= Park 10 =

Park in Adelaide, Australia

Park 10, also known as Bullrush Park and Warnpangga is one of the Adelaide Park Lands in the city of Adelaide, South Australia. It is one of the few parks (in the Adelaide Park Lands) to still be known most commonly by its assigned number, and is enclosed by McKinnon Parade, Bundey's Road, War Memorial Drive and Frome Road. The park is used extensively by University of Adelaide sporting clubs.

Park 10 is officially used by the Adelaide University Cricket and Football Clubs (Park 10 Oval), Adelaide University Lacrosse Club (Park 10 Lacrosse Field) the Adelaide University Lawn Tennis Club (Park 10 Tennis Courts), and elite running squads Team Tempo and Team Daly.

The Adelaide University Frisbee Club use the space behind the Park 10 football posts, and the Adelaide University Soccer Club use the Park 10 Reserve Soccer field. (This is also the Lacrosse Training Field.) The Adelaide University Athletics Club use the space between the Lacrosse game field and Park 10 oval.

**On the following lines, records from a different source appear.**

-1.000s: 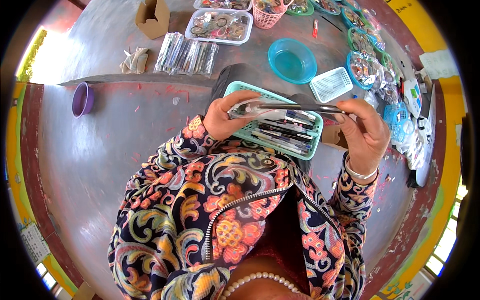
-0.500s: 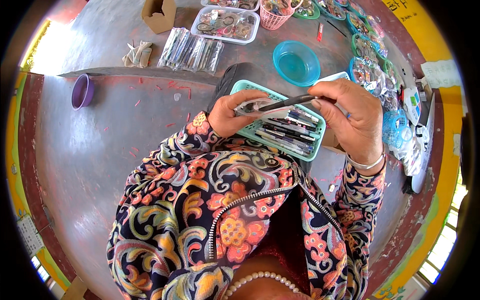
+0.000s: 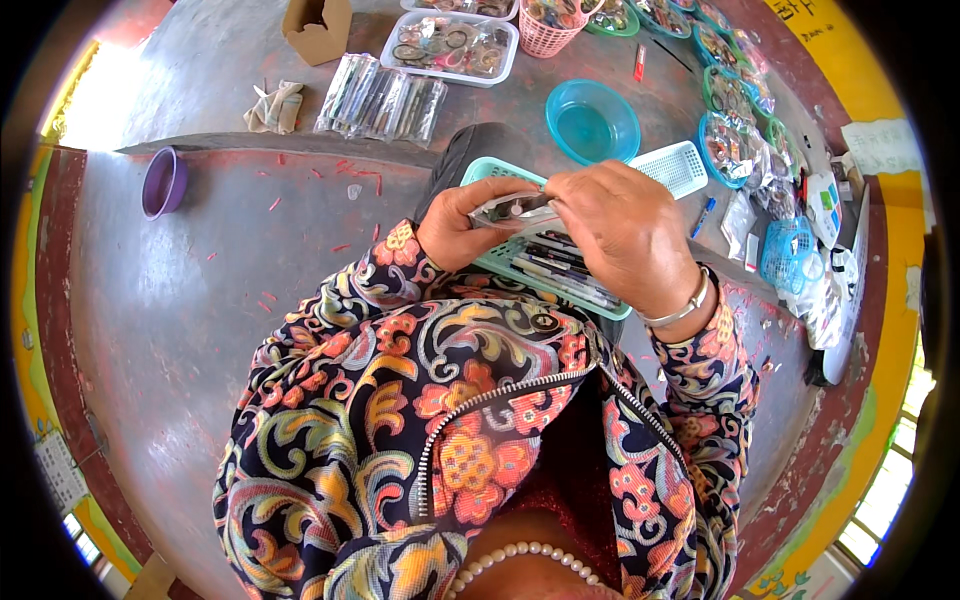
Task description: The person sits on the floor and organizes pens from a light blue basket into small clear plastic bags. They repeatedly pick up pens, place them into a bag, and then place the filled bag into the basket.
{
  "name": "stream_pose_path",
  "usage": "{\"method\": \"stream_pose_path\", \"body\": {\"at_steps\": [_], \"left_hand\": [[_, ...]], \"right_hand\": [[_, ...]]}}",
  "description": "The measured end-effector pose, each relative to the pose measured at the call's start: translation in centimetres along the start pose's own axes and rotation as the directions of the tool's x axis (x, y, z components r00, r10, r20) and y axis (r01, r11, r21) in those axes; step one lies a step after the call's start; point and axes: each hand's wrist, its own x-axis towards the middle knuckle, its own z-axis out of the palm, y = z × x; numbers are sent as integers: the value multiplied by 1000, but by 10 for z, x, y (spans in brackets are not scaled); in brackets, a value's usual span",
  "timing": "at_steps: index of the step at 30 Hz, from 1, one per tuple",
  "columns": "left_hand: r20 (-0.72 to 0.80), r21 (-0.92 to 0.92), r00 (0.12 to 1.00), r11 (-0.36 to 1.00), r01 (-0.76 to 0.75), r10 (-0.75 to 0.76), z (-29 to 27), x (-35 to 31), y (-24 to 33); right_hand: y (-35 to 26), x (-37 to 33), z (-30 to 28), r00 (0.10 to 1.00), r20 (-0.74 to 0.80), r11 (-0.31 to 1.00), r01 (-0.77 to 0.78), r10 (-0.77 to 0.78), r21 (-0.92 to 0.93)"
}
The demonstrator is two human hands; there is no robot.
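My left hand [image 3: 455, 228] is closed around a clear plastic bag [image 3: 515, 210], its fingers wrapped over the near end. Dark pen ends show through the film. At the bag's mouth, my right hand [image 3: 632, 235] pinches with thumb and fingers, and the black pen it holds is mostly hidden by the bag and the hand. Below both hands a mint-green basket [image 3: 484, 172] rests at my lap, with several pens [image 3: 560, 268] lying side by side in it. My right hand covers the basket's right part.
Ahead on the raised grey surface are a blue basin [image 3: 593, 122], bagged pens [image 3: 382, 100], a white tray [image 3: 508, 62] of bands and a cardboard box [image 3: 316, 28]. A white basket [image 3: 672, 170] and blue pen [image 3: 703, 216] lie right. A purple basin [image 3: 163, 185] stands left.
My right hand has moved left toward the bag, and the black pen has slid into it. The white basket and blue pen at right are now uncovered. My left hand stays nearly still.
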Motion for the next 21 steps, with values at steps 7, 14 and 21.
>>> {"method": "stream_pose_path", "body": {"at_steps": [7,14,21], "left_hand": [[-39,-38,999,999,-1,0,1,-2,-8],[-44,-22,998,999,-44,43,4,2,-2],[-98,45,995,999,-16,20,3,0,4]], "right_hand": [[0,-1,25,980,131,988,-149,152,-38],[0,-2,30,987,69,989,-142,145,-37],[3,-1,29,983,-53,982,-172,176,73]]}}
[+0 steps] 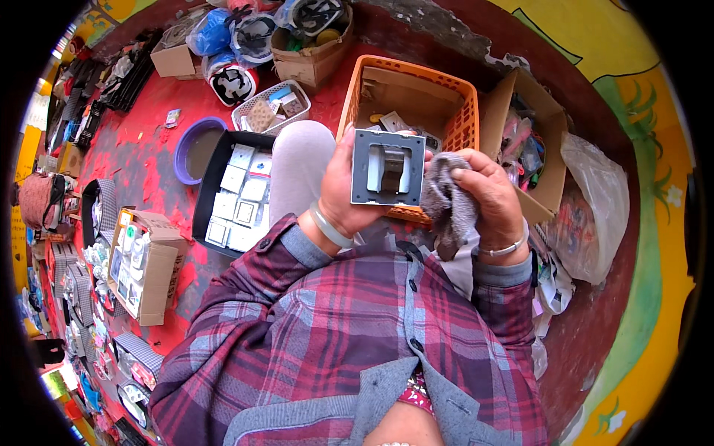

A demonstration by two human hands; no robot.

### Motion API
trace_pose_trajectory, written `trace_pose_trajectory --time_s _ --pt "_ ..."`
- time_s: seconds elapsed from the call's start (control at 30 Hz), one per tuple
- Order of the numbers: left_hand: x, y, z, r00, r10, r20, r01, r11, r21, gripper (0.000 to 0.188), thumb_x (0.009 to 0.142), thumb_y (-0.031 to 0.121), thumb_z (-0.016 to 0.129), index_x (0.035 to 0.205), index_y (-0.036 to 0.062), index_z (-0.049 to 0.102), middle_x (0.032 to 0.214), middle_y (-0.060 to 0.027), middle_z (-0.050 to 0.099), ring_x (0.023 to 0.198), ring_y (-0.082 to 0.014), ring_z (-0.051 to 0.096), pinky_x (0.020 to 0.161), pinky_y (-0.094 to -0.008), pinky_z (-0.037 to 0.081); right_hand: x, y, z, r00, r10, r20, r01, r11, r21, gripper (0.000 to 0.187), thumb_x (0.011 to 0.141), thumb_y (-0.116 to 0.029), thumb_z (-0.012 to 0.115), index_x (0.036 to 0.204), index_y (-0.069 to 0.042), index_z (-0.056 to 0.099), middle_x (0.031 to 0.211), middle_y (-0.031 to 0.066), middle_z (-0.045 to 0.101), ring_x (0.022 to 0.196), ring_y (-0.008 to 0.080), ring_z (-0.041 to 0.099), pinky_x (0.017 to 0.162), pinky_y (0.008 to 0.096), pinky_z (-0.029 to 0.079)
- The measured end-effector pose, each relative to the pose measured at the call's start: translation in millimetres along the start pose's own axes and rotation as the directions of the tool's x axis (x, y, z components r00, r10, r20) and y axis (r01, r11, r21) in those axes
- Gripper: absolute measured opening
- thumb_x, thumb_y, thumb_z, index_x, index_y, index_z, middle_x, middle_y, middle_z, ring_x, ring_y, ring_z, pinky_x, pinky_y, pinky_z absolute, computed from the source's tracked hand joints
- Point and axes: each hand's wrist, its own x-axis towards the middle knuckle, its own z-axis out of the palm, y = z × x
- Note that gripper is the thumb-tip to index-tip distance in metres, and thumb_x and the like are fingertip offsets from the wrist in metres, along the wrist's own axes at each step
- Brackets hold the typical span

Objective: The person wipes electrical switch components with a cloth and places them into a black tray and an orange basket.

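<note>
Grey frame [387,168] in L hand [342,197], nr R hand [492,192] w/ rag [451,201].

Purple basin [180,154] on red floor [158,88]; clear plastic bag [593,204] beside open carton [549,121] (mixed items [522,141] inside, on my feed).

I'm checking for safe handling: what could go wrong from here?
The square grey frame might slip, since only the left hand clearly grips it. The bunched cloth in the right hand could snag on the frame's edge. The purple tub seems to hold murky liquid and sits close to the black tray, so a knock might wet the white pieces there.
</note>
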Motion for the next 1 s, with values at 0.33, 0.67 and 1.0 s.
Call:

The Uni Loop is a popular running track, 2.2 kilometres in length, which encircles the park. It has hosted a yearly 6-hour ultramarathon since 2009, a 12-hour ultramarathon since 2010 and a 24-hour ultramarathon since 2011.

The Park 10 Grandstand was refurbished by the University of Adelaide in the early 2000s.

Due to drought conditions forcing the closure of the Waite Campus sports fields, the Adelaide University Rugby Club was temporarily moved to the Graduate's Oval in Park 10 during May and June 2007. This was the first time rugby had been played on the university's City of Adelaide sports grounds since the 1980s.